Information supplied:
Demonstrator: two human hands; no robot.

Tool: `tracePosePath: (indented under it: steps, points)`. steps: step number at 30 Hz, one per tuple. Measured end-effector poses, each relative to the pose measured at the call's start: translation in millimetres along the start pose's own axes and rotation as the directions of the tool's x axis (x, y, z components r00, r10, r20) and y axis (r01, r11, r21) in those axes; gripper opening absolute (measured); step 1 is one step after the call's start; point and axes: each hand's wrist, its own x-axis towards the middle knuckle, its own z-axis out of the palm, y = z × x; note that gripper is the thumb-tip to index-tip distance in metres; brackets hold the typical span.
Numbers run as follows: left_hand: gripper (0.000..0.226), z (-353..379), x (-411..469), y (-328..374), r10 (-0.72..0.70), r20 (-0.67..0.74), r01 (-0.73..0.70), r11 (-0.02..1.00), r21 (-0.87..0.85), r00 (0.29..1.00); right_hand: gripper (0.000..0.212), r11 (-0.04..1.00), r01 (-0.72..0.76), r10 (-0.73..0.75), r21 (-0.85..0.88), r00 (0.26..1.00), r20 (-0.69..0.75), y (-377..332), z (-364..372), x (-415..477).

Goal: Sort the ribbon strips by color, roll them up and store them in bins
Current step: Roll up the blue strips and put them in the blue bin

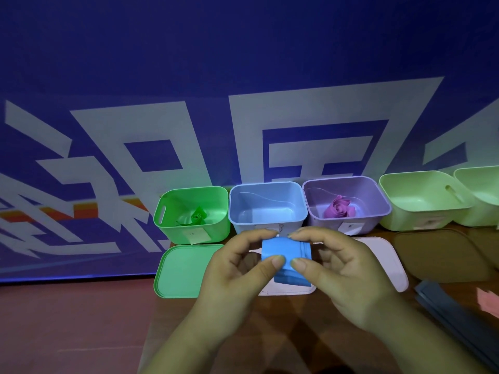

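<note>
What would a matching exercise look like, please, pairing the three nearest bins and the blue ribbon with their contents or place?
Column A
1. green bin
2. blue bin
3. purple bin
4. blue ribbon

Column B
a. pinched by the left hand and right hand
b. holds a purple roll
c. no ribbon inside
d. holds a green roll

Pairs: 1-d, 2-c, 3-b, 4-a

Five bins are counted: green bin [216, 230], blue bin [270, 197], purple bin [318, 197], two pale green bins [415, 197] [483, 184]. Three ribbon rolls are seen: green roll [198, 215], purple roll [340, 207], blue roll [286, 251]. At least four lids [183, 271] [286, 290] [388, 263] [437, 255] are made out. Two hands are shown: left hand [237, 268], right hand [340, 268].
</note>
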Motion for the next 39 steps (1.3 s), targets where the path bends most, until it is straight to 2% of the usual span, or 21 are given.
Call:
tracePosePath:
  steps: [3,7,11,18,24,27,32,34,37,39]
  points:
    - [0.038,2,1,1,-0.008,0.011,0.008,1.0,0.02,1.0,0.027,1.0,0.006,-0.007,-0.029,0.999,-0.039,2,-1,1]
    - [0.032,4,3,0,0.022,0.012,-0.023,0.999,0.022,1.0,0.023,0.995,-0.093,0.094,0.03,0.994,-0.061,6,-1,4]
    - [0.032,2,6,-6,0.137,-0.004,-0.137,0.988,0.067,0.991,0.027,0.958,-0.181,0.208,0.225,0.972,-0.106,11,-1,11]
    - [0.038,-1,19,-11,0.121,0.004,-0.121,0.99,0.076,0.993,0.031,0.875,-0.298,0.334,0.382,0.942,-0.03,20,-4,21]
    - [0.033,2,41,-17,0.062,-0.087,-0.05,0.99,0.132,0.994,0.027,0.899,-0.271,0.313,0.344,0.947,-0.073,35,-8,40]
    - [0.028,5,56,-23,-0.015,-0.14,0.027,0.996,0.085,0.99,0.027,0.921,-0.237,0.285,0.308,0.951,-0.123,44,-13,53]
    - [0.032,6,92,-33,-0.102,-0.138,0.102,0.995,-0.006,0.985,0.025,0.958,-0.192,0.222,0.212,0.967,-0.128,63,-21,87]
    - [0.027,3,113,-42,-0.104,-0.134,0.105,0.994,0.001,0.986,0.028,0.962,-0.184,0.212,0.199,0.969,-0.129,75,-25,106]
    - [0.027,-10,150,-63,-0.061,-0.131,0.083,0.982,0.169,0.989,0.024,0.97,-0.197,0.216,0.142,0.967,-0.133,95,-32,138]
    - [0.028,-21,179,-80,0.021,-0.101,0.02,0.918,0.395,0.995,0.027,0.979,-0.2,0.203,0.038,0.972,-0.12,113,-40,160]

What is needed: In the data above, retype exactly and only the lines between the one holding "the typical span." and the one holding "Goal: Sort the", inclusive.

Your response:
Tool: `tracePosePath: (indented under it: steps, points)`. steps: step number at 30 Hz, one per tuple. Measured end-effector poses, each relative to the pose measured at the call's start: translation in millimetres along the start pose's own axes and rotation as the directions of the tool's x axis (x, y, z components r00, r10, r20) and y axis (r01, r11, r21) in those axes; gripper opening absolute (measured); step 1 is one step after the call's start; point and axes: each hand's wrist, its own x-axis towards the middle knuckle, its own z-axis out of the palm, y = z × x; note that gripper is the thumb-tip to index-tip distance in metres; brackets hold the typical span.
Numbers run as follows: left_hand: gripper (0.000..0.226), z (-353..379), x (-411..469), y (-328..374), r10 (-0.72..0.70), r20 (-0.67..0.74), r01 (-0.73..0.70), r11 (-0.02..1.00), r21 (-0.87..0.85), r00 (0.29..1.00); right_hand: gripper (0.000..0.212), r11 (-0.04..1.00), r01 (-0.72..0.76), r10 (-0.73..0.75), r21 (-0.85..0.88), r00 (0.26..1.00), r20 (-0.69..0.75), y (-377..332), z (-364..372), x (-415..477).

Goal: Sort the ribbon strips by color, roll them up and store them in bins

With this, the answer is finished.